DIRECTIONS:
All lines from the one containing "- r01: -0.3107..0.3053" down to the one containing "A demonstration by", both ends included, are to be given again exactly; omit the rest of the listing below.

^^^^

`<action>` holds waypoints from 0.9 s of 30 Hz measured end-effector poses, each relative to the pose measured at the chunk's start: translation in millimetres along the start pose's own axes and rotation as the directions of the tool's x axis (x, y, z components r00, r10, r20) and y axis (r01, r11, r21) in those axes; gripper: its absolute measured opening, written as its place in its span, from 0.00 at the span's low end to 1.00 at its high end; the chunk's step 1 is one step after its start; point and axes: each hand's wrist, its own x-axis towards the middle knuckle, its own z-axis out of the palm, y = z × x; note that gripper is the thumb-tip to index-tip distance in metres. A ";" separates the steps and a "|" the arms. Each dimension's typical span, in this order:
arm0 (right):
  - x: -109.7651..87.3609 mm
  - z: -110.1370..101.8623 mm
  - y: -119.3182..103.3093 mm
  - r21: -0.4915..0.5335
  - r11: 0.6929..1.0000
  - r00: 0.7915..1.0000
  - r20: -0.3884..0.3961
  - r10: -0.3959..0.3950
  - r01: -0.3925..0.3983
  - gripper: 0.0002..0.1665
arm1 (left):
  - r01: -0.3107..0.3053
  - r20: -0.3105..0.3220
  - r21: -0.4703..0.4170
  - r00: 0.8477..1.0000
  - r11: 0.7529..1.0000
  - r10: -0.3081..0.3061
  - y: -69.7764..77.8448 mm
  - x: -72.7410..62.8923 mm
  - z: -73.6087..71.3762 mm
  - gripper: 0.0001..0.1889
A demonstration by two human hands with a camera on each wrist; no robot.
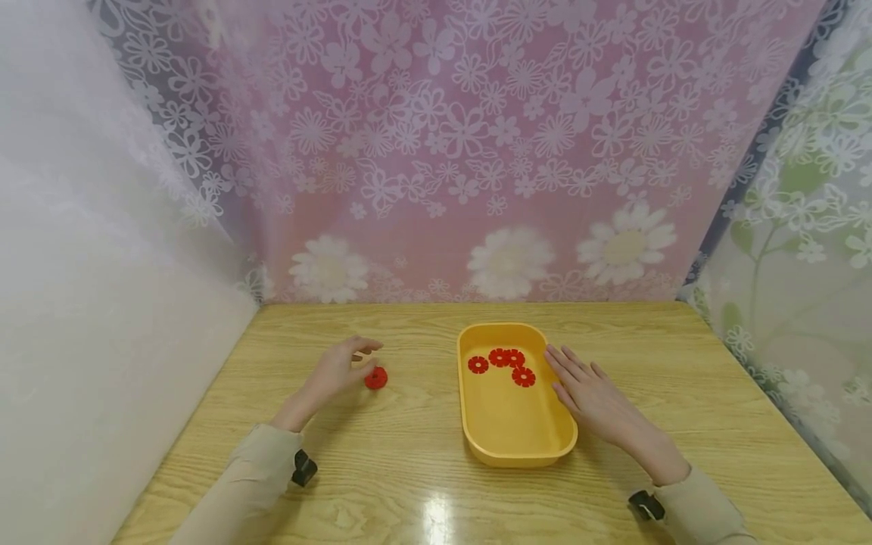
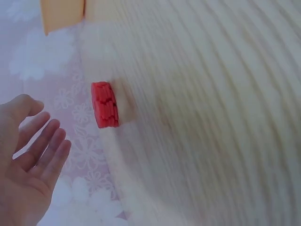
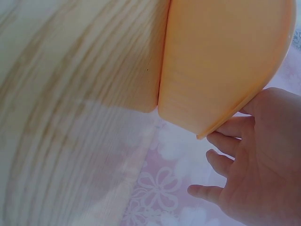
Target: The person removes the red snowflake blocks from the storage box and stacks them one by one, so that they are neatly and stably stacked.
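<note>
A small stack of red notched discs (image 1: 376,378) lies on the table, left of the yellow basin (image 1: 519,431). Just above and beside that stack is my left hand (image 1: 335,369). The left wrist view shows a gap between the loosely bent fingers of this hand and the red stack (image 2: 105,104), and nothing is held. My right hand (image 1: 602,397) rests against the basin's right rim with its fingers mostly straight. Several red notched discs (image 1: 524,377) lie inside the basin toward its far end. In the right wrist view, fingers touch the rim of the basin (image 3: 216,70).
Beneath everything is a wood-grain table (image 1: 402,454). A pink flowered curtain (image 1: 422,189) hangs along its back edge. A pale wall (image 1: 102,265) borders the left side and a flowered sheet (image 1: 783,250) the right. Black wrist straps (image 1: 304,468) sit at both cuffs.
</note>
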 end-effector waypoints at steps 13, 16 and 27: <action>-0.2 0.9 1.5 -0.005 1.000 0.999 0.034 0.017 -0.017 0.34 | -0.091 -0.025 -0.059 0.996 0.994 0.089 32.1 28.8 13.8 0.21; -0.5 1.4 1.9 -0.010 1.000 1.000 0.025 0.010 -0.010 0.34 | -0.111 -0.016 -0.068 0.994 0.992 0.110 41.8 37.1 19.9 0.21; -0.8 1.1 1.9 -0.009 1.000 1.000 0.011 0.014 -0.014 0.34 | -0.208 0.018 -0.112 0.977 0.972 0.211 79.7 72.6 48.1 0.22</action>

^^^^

SOLUTION BELOW:
  - r01: -0.3107..0.3053
  - r20: -0.3105..0.3220
  - r21: -0.4703..0.4170
  - r00: 0.8477..1.0000
  - r11: 0.7529..1.0000
  - r10: -0.3081..0.3061
  - y: -69.7764..77.8448 mm
  - x: -72.7410..62.8923 mm
  - z: -73.6087..71.3762 mm
  - gripper: 0.0001..0.1889
A demonstration by two human hands with a camera on each wrist; no robot.

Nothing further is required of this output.